Well, it did take the concentrated might of the US nuclear weapons program several decades and vast piles of money to produce only *looks* 750 tons of U-235, or a cube about 11 feet on a side.
posted by ROU_Xenophobe at 1:24 PM on December 23, 2013 [1 favorite]


I think there's also a slight worry about a slippery slope

Yes, I think it's really entirely a slippery slope argument (I don't really buy the "getting confirmation of the origin" argument because they only took a small portion of the cargo and they kept sufficient quantities of the ingots they did take to be able to compare the 'harvested' samples to the rest. Any test that needs larger quantities can be performed on the many preserved ingots.)

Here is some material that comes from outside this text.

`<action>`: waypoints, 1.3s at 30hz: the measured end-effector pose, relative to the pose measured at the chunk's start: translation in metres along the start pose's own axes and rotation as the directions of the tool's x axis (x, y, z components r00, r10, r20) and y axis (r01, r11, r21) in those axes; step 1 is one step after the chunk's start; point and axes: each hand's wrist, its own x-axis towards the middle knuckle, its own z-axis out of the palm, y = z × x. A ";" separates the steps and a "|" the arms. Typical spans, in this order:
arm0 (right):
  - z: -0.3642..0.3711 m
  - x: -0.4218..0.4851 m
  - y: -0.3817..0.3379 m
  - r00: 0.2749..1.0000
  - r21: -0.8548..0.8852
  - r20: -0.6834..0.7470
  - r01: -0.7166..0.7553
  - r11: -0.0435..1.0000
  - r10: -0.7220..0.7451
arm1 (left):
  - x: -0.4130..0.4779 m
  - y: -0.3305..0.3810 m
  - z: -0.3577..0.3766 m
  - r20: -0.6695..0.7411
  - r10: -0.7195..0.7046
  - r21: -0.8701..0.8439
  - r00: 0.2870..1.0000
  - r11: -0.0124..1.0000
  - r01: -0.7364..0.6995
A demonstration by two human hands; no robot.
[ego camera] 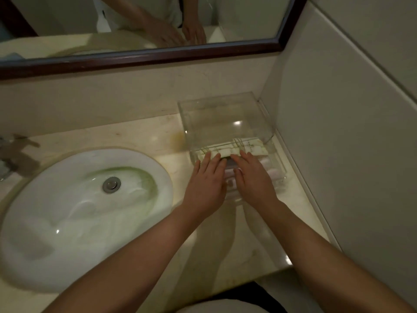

The problem is, though, that slippery slope arguments are based on an illogical premise--by definition. If the problem is "destroying something of real archeological value for some other purpose" then you just muddy the waters by treating a case where nothing of real archeological value was destroyed as an "example" of the problem. If anything, the danger is in making the genuine concerns archeologists have about such things seem trivial: the boy who cried lead, so to speak.
posted by yoink at 1:28 PM on December 23, 2013


humanfont: "Why not just use a centrifuge to separate the good stuff out?"

It's extremely expensive. Doubly so in this case because ease of separation is directly proportional to the square root of the mass ratio of the two isotopes and lead is both heavy and only a single number separates the desirable from the undesirable. So it's basically limited to extremely high payback critical processes in nuclear processes.
posted by Mitheral at 1:31 PM on December 23, 2013 [1 favorite]


... and so once again, recycling proves its importance.

Seriously.
posted by IAmBroom at 7:44 PM on December 23, 2013


Why is all steel contaminated with radioactive fallout? Surely uncontaminated ingredients are available?
posted by Joe in Australia at 10:39 PM on December 23, 2013


The dust in the air is contaminated. You would have to maintain some sort of clean room standard in the entire chain of your mine, smelter and steel mill to eliminate the fall out contamination.
posted by Mitheral at 11:09 PM on December 23, 2013


Why is all steel contaminated with radioactive fallout?

This is why. If you're looking for an excuse to have a stiff drink, skip to 3:30 and keep watching from there.
posted by justsomebodythatyouusedtoknow at 10:07 AM on December 24, 2013


Industrial espionage scenario: I know you need really good lead, and are using a centrifuge. So I attack using a carefully constructed computer virus.

Don't tell the US and Israeli military industrial complexes.